_Task_
Select all lines holding the word "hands" from the entries that follow.

(Saved data entries)
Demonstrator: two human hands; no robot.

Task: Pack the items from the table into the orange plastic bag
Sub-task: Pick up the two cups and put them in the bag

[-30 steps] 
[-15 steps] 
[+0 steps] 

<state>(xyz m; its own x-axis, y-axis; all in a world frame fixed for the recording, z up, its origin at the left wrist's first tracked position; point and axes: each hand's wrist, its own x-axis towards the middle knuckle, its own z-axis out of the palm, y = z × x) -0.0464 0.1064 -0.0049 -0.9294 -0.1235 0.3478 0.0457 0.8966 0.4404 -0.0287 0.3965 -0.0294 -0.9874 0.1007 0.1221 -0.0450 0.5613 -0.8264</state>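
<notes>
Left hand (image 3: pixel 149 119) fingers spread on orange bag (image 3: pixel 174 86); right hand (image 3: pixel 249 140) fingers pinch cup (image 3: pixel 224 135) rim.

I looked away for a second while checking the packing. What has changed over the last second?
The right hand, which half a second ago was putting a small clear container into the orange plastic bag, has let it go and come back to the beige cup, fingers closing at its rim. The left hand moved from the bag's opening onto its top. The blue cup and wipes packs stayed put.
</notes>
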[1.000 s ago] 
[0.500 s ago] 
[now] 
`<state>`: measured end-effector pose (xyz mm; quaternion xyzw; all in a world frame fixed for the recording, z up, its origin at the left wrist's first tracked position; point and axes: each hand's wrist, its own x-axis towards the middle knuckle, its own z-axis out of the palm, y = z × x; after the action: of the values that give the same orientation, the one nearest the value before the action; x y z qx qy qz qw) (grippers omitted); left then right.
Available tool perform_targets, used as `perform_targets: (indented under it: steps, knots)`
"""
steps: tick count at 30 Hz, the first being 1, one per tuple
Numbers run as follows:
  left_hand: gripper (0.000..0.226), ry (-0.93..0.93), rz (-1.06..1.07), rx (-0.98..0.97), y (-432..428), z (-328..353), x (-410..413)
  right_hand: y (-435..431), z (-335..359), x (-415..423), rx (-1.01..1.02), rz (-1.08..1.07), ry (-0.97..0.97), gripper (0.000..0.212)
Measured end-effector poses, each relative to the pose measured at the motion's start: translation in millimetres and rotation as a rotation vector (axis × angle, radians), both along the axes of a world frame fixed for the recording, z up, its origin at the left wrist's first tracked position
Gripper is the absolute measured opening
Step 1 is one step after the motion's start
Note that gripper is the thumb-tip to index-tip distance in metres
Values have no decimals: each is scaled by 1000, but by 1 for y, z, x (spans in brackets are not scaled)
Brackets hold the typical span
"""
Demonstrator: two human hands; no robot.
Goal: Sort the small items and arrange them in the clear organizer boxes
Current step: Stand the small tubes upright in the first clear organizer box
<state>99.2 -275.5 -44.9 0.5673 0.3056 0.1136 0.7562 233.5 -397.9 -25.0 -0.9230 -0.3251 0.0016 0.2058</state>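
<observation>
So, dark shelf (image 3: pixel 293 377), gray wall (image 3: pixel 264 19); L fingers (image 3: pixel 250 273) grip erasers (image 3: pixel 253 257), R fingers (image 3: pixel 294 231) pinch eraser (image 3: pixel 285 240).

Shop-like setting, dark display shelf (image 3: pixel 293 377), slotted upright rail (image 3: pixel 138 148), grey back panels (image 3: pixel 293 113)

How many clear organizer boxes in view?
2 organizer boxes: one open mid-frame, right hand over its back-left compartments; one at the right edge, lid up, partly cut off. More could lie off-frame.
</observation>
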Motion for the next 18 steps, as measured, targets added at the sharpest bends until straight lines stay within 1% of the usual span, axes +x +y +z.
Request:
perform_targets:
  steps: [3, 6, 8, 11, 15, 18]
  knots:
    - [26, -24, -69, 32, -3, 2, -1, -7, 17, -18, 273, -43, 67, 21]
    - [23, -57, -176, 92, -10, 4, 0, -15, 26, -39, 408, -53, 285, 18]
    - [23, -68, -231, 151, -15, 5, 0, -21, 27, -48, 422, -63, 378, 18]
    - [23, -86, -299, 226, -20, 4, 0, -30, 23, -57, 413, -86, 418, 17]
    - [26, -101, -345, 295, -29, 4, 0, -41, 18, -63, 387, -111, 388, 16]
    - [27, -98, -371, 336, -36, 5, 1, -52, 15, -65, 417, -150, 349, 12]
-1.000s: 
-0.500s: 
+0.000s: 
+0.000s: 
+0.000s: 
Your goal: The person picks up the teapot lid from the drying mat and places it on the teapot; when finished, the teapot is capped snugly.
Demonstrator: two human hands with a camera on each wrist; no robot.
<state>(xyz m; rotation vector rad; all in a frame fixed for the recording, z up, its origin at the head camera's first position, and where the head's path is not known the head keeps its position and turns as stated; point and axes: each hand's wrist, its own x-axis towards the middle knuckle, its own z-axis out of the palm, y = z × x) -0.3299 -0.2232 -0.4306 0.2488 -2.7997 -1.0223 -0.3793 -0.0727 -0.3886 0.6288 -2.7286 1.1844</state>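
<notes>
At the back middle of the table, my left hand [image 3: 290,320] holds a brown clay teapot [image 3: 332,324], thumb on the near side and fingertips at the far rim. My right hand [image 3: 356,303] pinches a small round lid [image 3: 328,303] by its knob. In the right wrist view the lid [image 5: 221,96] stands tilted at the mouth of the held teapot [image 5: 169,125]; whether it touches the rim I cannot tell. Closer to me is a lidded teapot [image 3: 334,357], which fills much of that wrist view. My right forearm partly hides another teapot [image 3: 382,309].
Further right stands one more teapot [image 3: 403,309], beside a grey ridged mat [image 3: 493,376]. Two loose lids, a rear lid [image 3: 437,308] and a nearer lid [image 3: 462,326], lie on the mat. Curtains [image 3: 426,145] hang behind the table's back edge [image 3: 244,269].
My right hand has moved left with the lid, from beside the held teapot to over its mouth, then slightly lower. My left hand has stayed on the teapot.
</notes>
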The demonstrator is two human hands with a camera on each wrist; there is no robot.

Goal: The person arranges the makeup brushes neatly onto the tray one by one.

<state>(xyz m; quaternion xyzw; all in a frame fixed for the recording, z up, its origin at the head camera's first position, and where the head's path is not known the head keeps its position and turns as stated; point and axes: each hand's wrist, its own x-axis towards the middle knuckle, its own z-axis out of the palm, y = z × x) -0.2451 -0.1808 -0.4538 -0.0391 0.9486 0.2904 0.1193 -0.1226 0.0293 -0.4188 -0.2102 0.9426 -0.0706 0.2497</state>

_Your response_
Demonstrator: two human hands; no robot.
Demonstrator: two human hands; no robot.
Demonstrator: two human hands with a camera on each wrist; no robot.
The demonstrator is two human hands with a camera on each wrist; there is no robot.

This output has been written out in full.